Module-level accessibility

Steven Schveighoffer schveiguy at yahoo.com
Tue Oct 5 09:42:14 PDT 2010


On Tue, 05 Oct 2010 12:07:21 -0400, Andrei Alexandrescu  
<SeeWebsiteForEmail at erdani.org> wrote:

> On 10/5/10 7:40 CDT, Steven Schveighoffer wrote:
>> On Tue, 05 Oct 2010 03:25:03 -0400, Jacob Carlborg <doob at me.com> wrote:
>>
>>> Who says we need to implement it as g++ does? DMD could implement it
>>> to not allow that.
>>
>>
>> The derived class controls everything. You cannot take control away from
>> the derived class, it just can't be done:
>>
>> class A
>> {
>> private void cantCallMe();
>> }
>>
>> class B : A
>> {
>> override private void cantCallMe() { butICanCallYou(); }
>> private void butICanCallYou() { /* do impl */ }
>> }
>>
>> so far, private virtual functions == annoyance. I haven't seen anything
>> to prove otherwise yet.
>>
>> -Steve
>
> Private overridable functions come with a guarantee that hooks can never  
> be called from an unknown/uncontrolled context.

And when would a protected hook be callable from an unknown/uncontrolled  
context?  In whose eyes, the base or derived class?
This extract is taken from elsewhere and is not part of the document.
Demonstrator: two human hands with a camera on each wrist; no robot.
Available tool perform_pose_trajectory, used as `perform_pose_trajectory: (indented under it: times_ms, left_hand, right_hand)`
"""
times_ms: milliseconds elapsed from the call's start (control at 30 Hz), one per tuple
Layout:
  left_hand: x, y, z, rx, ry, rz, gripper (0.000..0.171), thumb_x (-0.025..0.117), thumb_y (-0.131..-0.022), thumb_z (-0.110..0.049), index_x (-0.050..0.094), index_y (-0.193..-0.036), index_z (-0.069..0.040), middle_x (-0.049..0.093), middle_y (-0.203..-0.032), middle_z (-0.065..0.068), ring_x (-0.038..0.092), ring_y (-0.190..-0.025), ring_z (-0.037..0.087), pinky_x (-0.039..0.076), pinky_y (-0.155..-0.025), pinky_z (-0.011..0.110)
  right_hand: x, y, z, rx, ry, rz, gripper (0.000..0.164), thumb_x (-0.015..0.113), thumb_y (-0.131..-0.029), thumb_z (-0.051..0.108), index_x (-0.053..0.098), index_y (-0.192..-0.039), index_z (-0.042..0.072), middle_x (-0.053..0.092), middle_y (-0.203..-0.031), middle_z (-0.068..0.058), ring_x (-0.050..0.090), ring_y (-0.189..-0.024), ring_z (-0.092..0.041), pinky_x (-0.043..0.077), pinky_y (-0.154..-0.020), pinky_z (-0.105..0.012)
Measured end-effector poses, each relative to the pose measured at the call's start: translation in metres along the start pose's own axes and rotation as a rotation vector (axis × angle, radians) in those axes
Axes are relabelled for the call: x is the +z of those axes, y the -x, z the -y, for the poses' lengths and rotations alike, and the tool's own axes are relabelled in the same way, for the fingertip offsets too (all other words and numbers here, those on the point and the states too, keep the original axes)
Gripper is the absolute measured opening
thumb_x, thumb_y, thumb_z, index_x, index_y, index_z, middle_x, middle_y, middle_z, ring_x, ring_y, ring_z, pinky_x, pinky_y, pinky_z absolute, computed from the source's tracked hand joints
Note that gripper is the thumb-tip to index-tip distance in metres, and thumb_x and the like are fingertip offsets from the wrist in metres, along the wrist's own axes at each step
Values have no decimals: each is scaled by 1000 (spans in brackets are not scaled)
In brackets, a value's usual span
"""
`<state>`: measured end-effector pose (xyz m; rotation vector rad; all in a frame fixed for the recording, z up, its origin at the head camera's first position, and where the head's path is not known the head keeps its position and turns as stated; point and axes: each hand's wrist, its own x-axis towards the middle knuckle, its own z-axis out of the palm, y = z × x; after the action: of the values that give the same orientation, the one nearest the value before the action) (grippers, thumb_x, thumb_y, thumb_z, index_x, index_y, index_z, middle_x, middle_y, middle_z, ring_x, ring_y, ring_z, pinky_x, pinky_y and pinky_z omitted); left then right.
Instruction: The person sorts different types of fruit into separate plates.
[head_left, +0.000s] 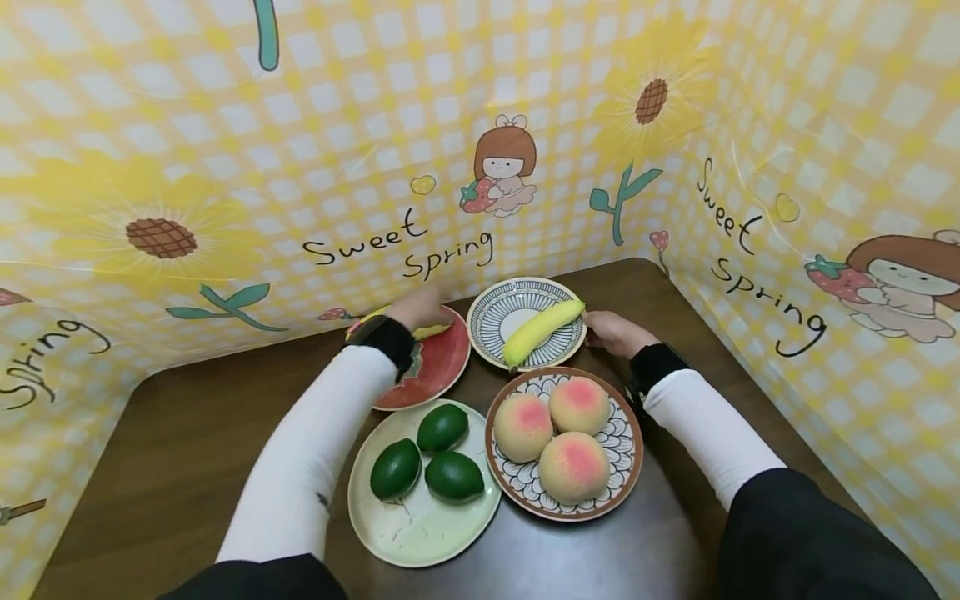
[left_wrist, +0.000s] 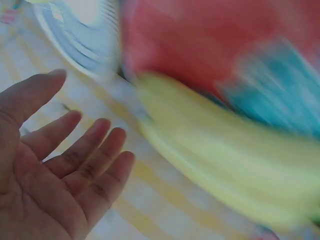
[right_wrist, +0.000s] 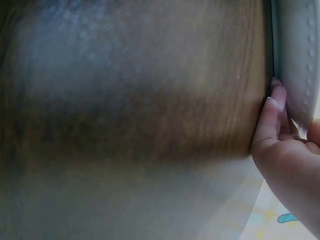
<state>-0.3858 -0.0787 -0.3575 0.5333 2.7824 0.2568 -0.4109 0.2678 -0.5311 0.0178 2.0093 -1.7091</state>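
My left hand [head_left: 420,308] is over the far rim of the red plate [head_left: 450,358], beside a yellow banana [left_wrist: 225,155] that lies along that rim. In the left wrist view its fingers are spread, loosely bent and hold nothing. My forearm hides part of the red plate. At the right edge of the blue-and-white striped plate [head_left: 487,312], my right hand [head_left: 618,333] grips the rim, with fingers [right_wrist: 270,117] low along the outside. Another banana [head_left: 542,332] lies across that plate, its far end close to the right fingertips.
Nearer stand a pale green plate [head_left: 408,542] with three green lemon-shaped fruits [head_left: 453,477] and a brown-rimmed plate [head_left: 630,467] with three peaches [head_left: 573,467]. The plates sit close together on the dark wooden table [head_left: 202,442]. Yellow checked cloth [head_left: 337,125] walls in the back and sides.
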Motion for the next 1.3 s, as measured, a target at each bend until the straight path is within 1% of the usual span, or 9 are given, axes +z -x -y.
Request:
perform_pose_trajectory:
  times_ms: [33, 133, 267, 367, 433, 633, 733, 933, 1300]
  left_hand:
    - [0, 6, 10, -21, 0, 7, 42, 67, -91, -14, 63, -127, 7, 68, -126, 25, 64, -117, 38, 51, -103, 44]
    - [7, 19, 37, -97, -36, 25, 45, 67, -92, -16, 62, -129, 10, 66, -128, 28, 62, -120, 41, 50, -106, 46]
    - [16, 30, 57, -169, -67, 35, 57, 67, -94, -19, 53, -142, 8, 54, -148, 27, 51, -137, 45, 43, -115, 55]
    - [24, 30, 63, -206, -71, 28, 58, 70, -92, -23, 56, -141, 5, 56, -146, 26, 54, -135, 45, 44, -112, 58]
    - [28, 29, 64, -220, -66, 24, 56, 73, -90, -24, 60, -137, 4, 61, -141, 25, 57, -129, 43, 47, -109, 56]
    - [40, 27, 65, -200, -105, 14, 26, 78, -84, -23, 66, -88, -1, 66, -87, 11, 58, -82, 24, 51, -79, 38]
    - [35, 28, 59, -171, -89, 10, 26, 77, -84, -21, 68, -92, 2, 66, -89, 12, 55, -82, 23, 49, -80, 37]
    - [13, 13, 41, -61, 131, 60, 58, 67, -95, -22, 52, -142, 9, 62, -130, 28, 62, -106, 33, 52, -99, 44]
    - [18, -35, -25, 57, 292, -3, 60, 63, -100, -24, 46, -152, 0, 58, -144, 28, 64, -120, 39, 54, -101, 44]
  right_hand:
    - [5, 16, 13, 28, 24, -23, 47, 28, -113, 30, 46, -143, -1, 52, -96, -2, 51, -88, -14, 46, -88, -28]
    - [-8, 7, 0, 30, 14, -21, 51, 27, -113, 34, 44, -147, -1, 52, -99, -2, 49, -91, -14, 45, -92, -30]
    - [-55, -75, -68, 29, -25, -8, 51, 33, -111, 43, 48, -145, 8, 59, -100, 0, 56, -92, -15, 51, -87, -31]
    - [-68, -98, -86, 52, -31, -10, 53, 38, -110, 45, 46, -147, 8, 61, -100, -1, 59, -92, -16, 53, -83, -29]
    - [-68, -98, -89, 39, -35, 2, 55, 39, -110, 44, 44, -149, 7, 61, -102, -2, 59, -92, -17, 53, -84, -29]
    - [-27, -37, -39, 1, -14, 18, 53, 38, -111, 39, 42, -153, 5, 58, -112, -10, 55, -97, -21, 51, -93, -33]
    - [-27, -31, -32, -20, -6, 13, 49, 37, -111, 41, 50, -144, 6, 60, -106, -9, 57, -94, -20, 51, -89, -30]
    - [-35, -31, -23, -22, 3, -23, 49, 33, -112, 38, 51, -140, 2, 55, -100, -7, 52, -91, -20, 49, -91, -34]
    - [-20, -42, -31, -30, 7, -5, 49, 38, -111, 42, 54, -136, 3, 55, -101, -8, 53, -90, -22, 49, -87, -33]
The thing is, any class that defines a private function implementation is  
able to call it.  You can't prevent that.  So in the eyes of any base  
class, it has no way to restrict that.  In the eyes of the derived class,  
it has no control over whether a base class can call it or not.   
Essentially a private overridable function has one additional guarantee  
over a protected function -- a derived class cannot call it if it hasn't  
defined its own version (and isn't in the same module).  But that's not  
the property desired, the property desired for NVI is that *nobody* can  
call it except the base class, even derived classes.  That's simply not  
possible.  So we have to pretend that we can't call it, which is fine,  
just as easy with protected.

Consider this:

abstract class A
{
   public void myAPIFn() { foo(); }
   abstract private void foo();
}

abstract class B : A
{
   public void bar() {myAPIFn();}
}

class C : B
{
   private void foo() {}
}

So good so far.  But I can alter B so it can circumvent myAPIFn by adding  
its own implementation for foo (which does nothing), and now I'm able to  
call foo directly from myAPIFn.  Basically, even though B does not intend  
for its version of foo to be the real implementation (knowing that it's  
abstract and must be derived), it can hijack A's ability to funnel all  
calls through myAPIFn by simply adding a blank function.

I just don't see the benefit over protected anywhere.  You can't say  
"you're allowed to define this, but you're not allowed to call it."  That  
makes no sense at all, and as I've shown, is impossible to enforce.